Le conflit déclenché il y a un mois par les Etats-Unis et Israël contre l'Iran, et la riposte de Téhéran, ont provoqué le blocage de facto de cet étroit passage maritime dans le Golfe par lequel transite, en temps normal, une grande part des importations de pétrole du Japon mais aussi de la Corée du Sud, où Emmanuel Macron doit se rendre ensuite jeudi et vendredi.

- "Attractivité" -

Ces deux pays asiatiques ont signé avec une vingtaine d'autres, dont la France, une déclaration d'Etats se disant "prêts à contribuer aux efforts" pour accompagner la réouverture du détroit, mais quand les armes se seront tues.

Le G7, présidé cette année par la France qui organisera un sommet en juin, et dont est également membre le Japon, multiplie aussi les messages communs, dont une déclaration lundi pour se dire déterminé à "prendre toutes les mesures nécessaires" pour stabiliser le marché de l'énergie face à la flambée des cours du brut.

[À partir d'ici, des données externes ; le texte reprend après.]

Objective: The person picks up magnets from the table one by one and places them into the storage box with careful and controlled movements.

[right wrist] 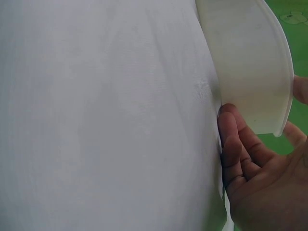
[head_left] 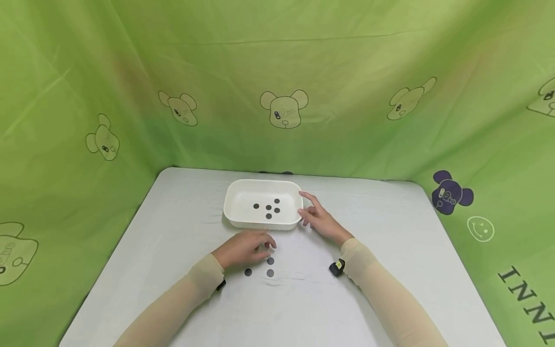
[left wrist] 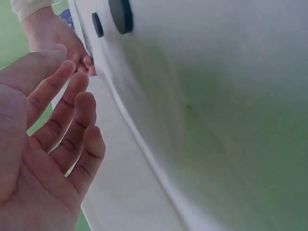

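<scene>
A white plastic tub (head_left: 243, 224) with rounded corners stands toward the far side of the table, several small black discs (head_left: 256, 206) lying inside. My right hand (head_left: 323, 222) holds its right end, with the thumb and index finger at the rim. In the right wrist view, the other fingers (right wrist: 232, 144) curl against the base of the tub's wall (right wrist: 255, 62). My left hand (head_left: 246, 248) hovers in front of the tub, fingers loosely bent and holding nothing. Three more discs (head_left: 248, 272) lie on the table beside and below its fingertips; two of them (left wrist: 121, 17) show in the left wrist view.
A white cloth with slight wrinkles covers the table (head_left: 182, 207). Green printed curtains (head_left: 282, 62) hang close around its back and sides. Black wrist cameras (head_left: 336, 267) sit by both sleeve cuffs.
</scene>
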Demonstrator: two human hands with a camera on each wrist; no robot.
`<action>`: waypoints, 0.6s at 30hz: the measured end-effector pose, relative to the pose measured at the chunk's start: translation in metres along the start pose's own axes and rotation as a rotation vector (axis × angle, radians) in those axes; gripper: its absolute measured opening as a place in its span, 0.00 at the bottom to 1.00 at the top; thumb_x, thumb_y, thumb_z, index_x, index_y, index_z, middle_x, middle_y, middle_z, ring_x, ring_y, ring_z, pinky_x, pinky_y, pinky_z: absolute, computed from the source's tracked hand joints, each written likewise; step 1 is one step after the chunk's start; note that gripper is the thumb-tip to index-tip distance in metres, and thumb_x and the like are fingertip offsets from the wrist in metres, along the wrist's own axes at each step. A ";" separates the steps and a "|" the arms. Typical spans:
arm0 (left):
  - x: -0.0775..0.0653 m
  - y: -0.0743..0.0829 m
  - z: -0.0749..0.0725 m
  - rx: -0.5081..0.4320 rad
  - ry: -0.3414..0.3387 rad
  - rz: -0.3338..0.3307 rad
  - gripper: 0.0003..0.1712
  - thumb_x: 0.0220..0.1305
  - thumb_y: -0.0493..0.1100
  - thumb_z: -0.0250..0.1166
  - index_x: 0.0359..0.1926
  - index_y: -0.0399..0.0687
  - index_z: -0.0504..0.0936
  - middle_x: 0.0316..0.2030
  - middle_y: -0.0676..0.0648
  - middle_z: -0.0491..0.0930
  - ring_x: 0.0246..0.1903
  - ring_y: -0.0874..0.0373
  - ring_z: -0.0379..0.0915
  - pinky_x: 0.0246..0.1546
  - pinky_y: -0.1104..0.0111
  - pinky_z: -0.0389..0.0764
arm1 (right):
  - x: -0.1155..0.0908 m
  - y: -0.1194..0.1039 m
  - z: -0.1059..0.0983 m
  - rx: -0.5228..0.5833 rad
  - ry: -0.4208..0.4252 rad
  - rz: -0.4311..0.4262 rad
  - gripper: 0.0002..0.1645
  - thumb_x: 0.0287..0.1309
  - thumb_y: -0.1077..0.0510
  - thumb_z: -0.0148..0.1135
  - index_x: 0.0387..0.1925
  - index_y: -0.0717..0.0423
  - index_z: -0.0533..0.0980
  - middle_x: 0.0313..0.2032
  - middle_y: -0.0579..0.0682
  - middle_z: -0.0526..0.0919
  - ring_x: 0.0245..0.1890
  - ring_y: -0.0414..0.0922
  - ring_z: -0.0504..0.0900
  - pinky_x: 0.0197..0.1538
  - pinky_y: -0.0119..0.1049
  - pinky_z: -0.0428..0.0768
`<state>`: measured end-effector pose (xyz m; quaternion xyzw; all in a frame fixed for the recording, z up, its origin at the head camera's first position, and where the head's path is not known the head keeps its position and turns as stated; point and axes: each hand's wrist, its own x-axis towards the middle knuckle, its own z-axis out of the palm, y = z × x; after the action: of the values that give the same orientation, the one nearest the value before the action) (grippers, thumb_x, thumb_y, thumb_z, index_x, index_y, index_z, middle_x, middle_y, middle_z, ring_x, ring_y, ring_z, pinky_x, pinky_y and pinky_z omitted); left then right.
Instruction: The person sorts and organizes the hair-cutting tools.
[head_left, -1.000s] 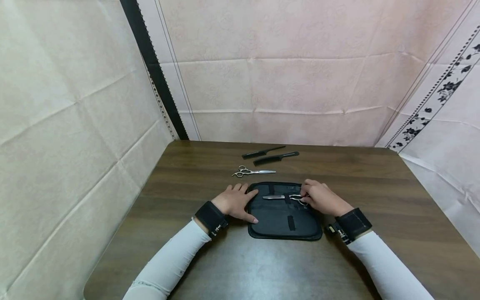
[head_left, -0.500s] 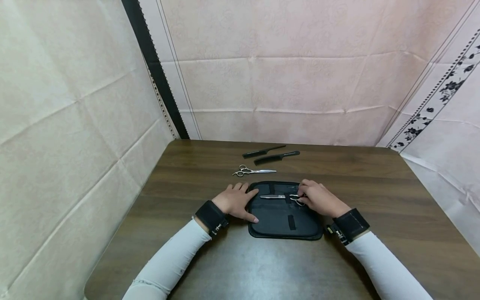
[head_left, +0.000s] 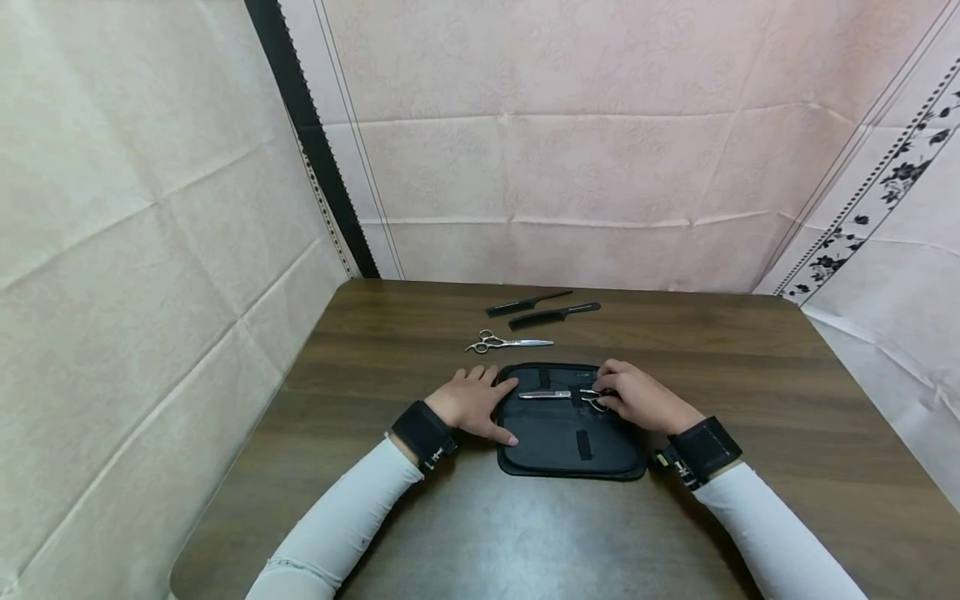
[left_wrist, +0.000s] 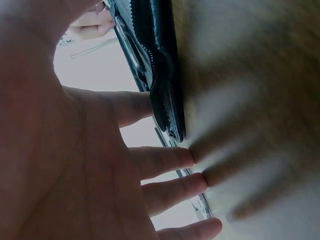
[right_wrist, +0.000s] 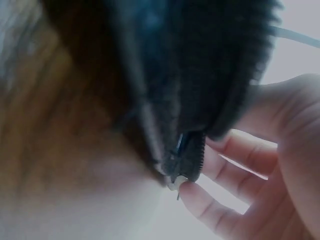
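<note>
A black zippered case lies flat on the wooden table. Silver scissors sit across its upper part, passing under a small elastic strap, blades pointing left. My right hand pinches their finger loops near the case's right side; its fingers partly hide the loops. My left hand spreads over the left edge, with index finger and thumb touching the case and the other fingers on the table. In the left wrist view the case's zipper edge stands beside the straight fingers. The right wrist view shows fingers at the case's corner.
Beyond the case lies a second pair of silver scissors, blades to the right. Two black combs, a thin-tailed one and one with a broader handle, lie farther back. A pale cloth wall rises behind the table.
My right hand has shifted slightly left, and the scissors have slid left under the strap with it. The left hand, the combs and the other scissors stay in place.
</note>
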<state>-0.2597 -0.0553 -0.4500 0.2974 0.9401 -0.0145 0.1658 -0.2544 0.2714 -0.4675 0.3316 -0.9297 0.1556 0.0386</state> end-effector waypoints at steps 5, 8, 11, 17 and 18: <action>0.000 0.000 0.000 -0.006 -0.004 0.004 0.61 0.57 0.80 0.64 0.83 0.62 0.53 0.82 0.39 0.50 0.80 0.41 0.49 0.77 0.43 0.56 | 0.000 0.000 0.000 0.012 0.000 -0.011 0.10 0.65 0.65 0.69 0.47 0.60 0.87 0.47 0.52 0.81 0.46 0.47 0.81 0.47 0.44 0.83; 0.000 0.000 0.000 -0.003 -0.004 0.004 0.61 0.57 0.80 0.65 0.83 0.61 0.53 0.82 0.39 0.51 0.79 0.41 0.50 0.77 0.43 0.56 | 0.000 0.000 0.001 0.010 0.002 -0.011 0.10 0.64 0.65 0.69 0.46 0.60 0.87 0.46 0.51 0.81 0.46 0.46 0.81 0.47 0.44 0.83; 0.001 -0.001 0.000 0.000 -0.002 0.006 0.61 0.57 0.80 0.65 0.83 0.61 0.53 0.82 0.39 0.51 0.79 0.41 0.50 0.76 0.43 0.57 | 0.000 0.000 0.001 0.012 0.004 -0.008 0.09 0.64 0.65 0.70 0.46 0.60 0.87 0.46 0.51 0.81 0.45 0.45 0.80 0.47 0.44 0.83; 0.001 -0.001 -0.001 -0.002 -0.003 0.010 0.61 0.57 0.80 0.64 0.83 0.61 0.53 0.81 0.39 0.51 0.79 0.41 0.51 0.76 0.43 0.57 | 0.001 0.000 0.000 0.025 0.000 0.014 0.10 0.64 0.65 0.70 0.47 0.60 0.87 0.46 0.51 0.81 0.45 0.46 0.81 0.46 0.44 0.82; 0.001 -0.001 -0.001 -0.002 -0.003 0.011 0.61 0.57 0.80 0.64 0.83 0.61 0.53 0.81 0.39 0.51 0.79 0.41 0.51 0.76 0.42 0.57 | 0.001 -0.001 0.000 0.025 -0.003 0.019 0.11 0.64 0.65 0.70 0.47 0.60 0.87 0.46 0.51 0.81 0.46 0.46 0.81 0.46 0.44 0.82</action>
<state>-0.2614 -0.0558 -0.4494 0.3025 0.9382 -0.0132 0.1677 -0.2552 0.2702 -0.4668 0.3236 -0.9308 0.1671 0.0317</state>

Emmanuel Macron, qui a longtemps mis en avant sa capacité à discuter avec son homologue américain Donald Trump avec lequel les relations semblent toutefois s'être tendues dernièrement, pourra échanger à cet égard avec Sanae Takaichi.

La dirigeante japonaise, devenue en octobre la première femme à la tête de l'archipel, s'est imposée avec des positions ultranationalistes et conservatrices et n'a pas ménagé ses efforts pour afficher ses affinités avec le milliardaire républicain.

Au-delà de la crise géopolitique, le président français compte sur cette visite pour mettre l'accent sur "l'attractivité de la France", selon son entourage. Accompagné de nombreux chefs d'entreprises françaises, il doit rencontrer mercredi, en marge d'un forum économique, les dirigeants de Softbank, champion des investissements dans l'intelligence artificielle, de Iwatani, l'entreprise japonaise qui a investi dans la start-up lyonnaise Carester, ou encore du fabricant d'équipements pour la recherche Horiba.

Les deux pays entendent aussi signer une feuille de route en matière de nucléaire civil au Japon, dans la lignée d'une coopération déjà bien établie. Et renforcer les partenariats dans le domaine spatial, la recherche et les "technologies de rupture".

En présence de plusieurs ministres français, dont ceux de la Défense et des Affaires étrangères Catherine Vautrin et Jean-Noël Barrot, un volet consacré à la sécurité est aussi prévu.

Emmanuel Macron arrive à Tokyo en plein pic de floraison des emblématiques cerisiers du Japon, moment fort de l'année. Mais l'instant espéré de "hanami", ou observation des fleurs, pourrait être gâché par la pluie attendue trois jours durant dans la capitale japonaise.